FC Luzern's greatest success was winning the Swiss Championship in 1989. The club has also won the Swiss Cup twice (1960 and 1992) and finished runners-up four times (1997, 2005, 2007, 2012).

With a total of 17 "moves", FC Luzern has the highest number of promotions and relegations to and from the national first tier since the establishment of a single nationwide top division in 1933.[5]

Promotions Relegations
9x (1936, 1953, 1958, 1967, 1970, 1974, 1979, 1993, 2006) 8x (1944, 1955, 1966, 1969, 1972, 1975, 1992, 2003)

The club's birth[edit]

The first known attempt to found a football club in Luzern dates back to 6 May 1867 when an announcement was published in the newspaper Luzerner Tagblatt advertising a meeting regarding the foundation of "FC Luzern" and invited "additional members". Even though the call did not have great resonance, this loose group of football friends can be described as a forerunner to FC Luzern.[6]

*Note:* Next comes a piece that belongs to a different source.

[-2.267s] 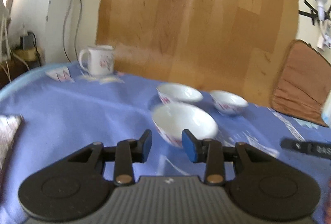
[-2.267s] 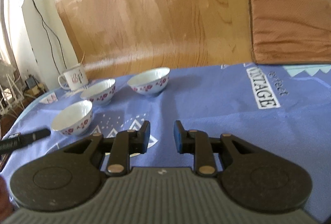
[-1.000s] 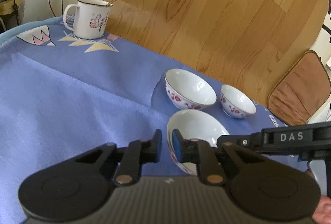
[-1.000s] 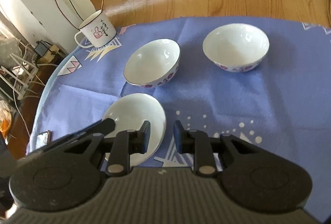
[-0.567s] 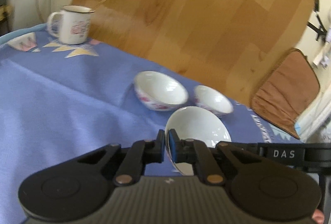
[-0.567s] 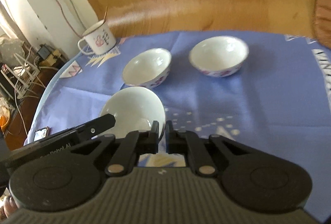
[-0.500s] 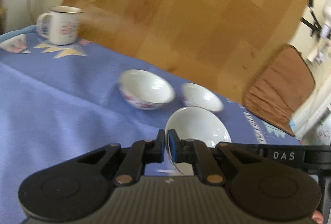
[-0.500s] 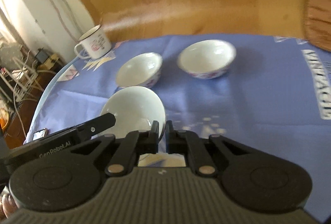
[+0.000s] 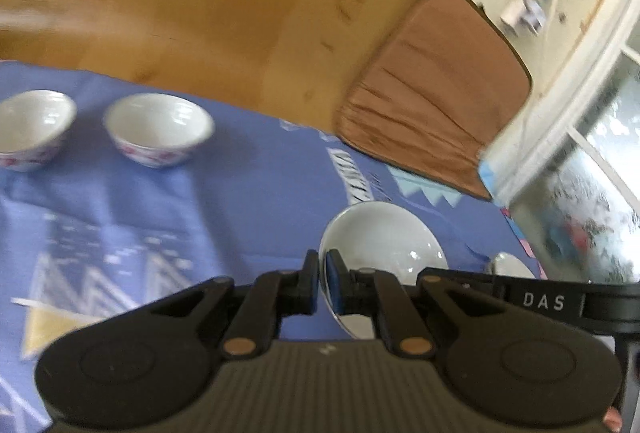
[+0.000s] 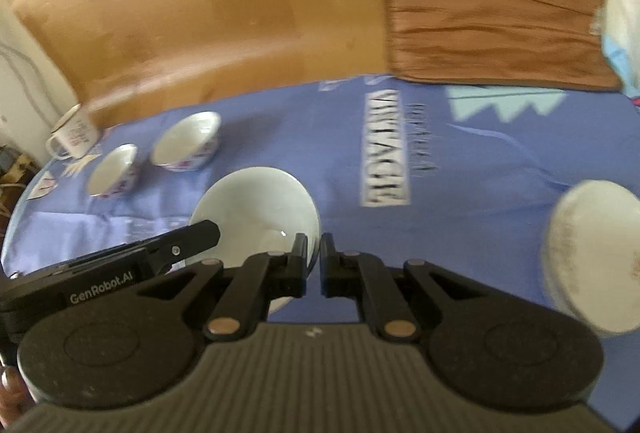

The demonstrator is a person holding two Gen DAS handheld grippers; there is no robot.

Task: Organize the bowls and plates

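Both the left gripper (image 9: 322, 283) and the right gripper (image 10: 314, 263) pinch the rim of one white bowl (image 10: 256, 209), carrying it; next it probably needs lowering toward the plate (image 10: 592, 257) at the frame's right.

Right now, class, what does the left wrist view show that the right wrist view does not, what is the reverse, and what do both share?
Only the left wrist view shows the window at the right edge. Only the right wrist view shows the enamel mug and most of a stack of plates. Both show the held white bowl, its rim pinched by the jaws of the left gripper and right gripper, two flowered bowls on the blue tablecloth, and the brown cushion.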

In 1901, a second attempt was initiated by friends Adolf Coulin, Ernst Haag and Hans Walter, who knew football from the Romandie, where the game was already very popular. They met on 8 July 1901 with other football enthusiasts at Floragarten – a restaurant at Seidenhofstrasse near the train station – to arrange the establishment of FC Luzern. Only four days later on 12 July 1901, the first training was held at Allmend, a large green space south of the city centre that would later become the club's home. The official foundation took place on 12 August 1901.[7]

The first match was held on 13 April 1902 away against SC Zofingen. In the 1–2 defeat, Albrik Lüthy became the first ever goal scorer for the club. The first match played on home ground was on 25 May 1902 with Zofingen as the opponent again. It ended with a 4–0 victory for the away side.[8]

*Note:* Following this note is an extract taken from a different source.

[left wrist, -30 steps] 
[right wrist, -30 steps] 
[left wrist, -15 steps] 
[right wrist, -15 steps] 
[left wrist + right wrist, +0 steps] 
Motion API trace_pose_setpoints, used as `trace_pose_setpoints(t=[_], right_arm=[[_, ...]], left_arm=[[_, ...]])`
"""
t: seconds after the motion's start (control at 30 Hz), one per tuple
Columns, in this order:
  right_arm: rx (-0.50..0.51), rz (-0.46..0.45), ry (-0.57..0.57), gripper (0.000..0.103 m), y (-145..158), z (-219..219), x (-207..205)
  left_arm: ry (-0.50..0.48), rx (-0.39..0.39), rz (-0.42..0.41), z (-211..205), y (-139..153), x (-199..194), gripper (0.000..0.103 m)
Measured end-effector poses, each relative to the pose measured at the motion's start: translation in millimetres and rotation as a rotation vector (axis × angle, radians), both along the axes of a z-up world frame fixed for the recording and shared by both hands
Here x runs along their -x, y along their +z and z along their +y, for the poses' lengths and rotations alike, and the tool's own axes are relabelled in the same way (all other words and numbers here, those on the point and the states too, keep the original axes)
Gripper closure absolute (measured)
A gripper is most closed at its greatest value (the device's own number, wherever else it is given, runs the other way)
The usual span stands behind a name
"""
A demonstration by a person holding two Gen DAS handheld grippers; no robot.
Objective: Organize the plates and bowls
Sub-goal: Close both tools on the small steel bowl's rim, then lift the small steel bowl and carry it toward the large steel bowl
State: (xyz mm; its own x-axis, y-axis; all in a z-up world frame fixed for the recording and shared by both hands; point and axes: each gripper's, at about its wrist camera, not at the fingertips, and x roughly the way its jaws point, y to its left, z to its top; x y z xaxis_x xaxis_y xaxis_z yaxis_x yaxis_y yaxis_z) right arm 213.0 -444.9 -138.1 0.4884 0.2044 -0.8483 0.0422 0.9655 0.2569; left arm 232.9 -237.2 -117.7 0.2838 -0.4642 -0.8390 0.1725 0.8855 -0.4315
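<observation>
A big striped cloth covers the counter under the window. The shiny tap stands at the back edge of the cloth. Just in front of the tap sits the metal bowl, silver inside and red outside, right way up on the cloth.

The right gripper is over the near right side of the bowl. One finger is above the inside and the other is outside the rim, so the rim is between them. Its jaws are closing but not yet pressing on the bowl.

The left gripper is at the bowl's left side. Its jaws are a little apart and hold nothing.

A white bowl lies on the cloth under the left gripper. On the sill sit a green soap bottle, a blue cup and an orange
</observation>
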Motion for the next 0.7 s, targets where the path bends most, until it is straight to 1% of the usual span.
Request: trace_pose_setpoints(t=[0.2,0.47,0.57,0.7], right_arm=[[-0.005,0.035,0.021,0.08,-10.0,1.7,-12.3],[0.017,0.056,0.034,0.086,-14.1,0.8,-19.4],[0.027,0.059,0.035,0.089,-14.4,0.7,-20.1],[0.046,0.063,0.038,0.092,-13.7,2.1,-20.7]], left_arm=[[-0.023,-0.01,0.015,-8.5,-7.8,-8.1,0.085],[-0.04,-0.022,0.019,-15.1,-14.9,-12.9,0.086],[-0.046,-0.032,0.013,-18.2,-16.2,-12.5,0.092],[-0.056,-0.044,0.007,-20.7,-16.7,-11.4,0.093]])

Slow start (1903–1918)[edit]

On 13 September 1903, FC Luzern became an official member of the Swiss Football Association (SFA). At the time, clubs were allowed to freely choose the division to play in and the club decided to compete in the third tier Serie C. Despite winning only one match in its first season, the club chose to start in the Serie B for the 1904–05 season. After finishing second for three consecutive years from 1906 until 1909, Luzern was incorporated into the Serie A by the SFA in 1909. However, the task proved to be too big for the side, and Luzern finished the season at the bottom of the league table.[9]

Under new management, things turned to the better. For the first time, international matches were held, the first against Unione Sportiva Milanense in 1911, a 2–3 loss in Chiasso. In the second international encounter, Luzern drew 1–1 against Mulhouse, then won their first international match 4–2 over SV Stuttgart in 1912. [10] After disappointing performances in the domestic league, Luzern finished bottom of the table in 1912 and 1913 and lost its right to play in the Serie A.[11]

Luzern also struggled in Serie B and was threatened to become the second club in the city. Between 1913 and 1915, Luzern was defeated five times by city rival FC Kickers. For a time, even a merger with 1907 founded Kickers was a realistic scenario, but the merger was rejected by only one vote.[12]

Almost champion and back to Serie B (1918–1936)[edit]

After five years in the second division Luzern returned to Serie A in 1918 after beating FC Baden. Dionys Schönecker, who joined FC Luzern from Austrian club Rapid Wien, became the first professional manager for the club in 1921. His appointment was an instant success as Luzern went on to win the central Swiss group of the Serie A and qualified for the final round of the championship. After defeating eastern Swiss champions Blue Stars Zürich 2–1, Luzern faced Servette Geneva in a title decider on 25 June 1922 in Basel. The hotly favoured and experienced Genevans won 2–0, even though the match could not be played to the end after Servette fans stormed the pitch due to a false signal by the referee. The followers could not be persuaded to leave the pitch and the Luzern side agreed to end the match to avoid further incidents.[13]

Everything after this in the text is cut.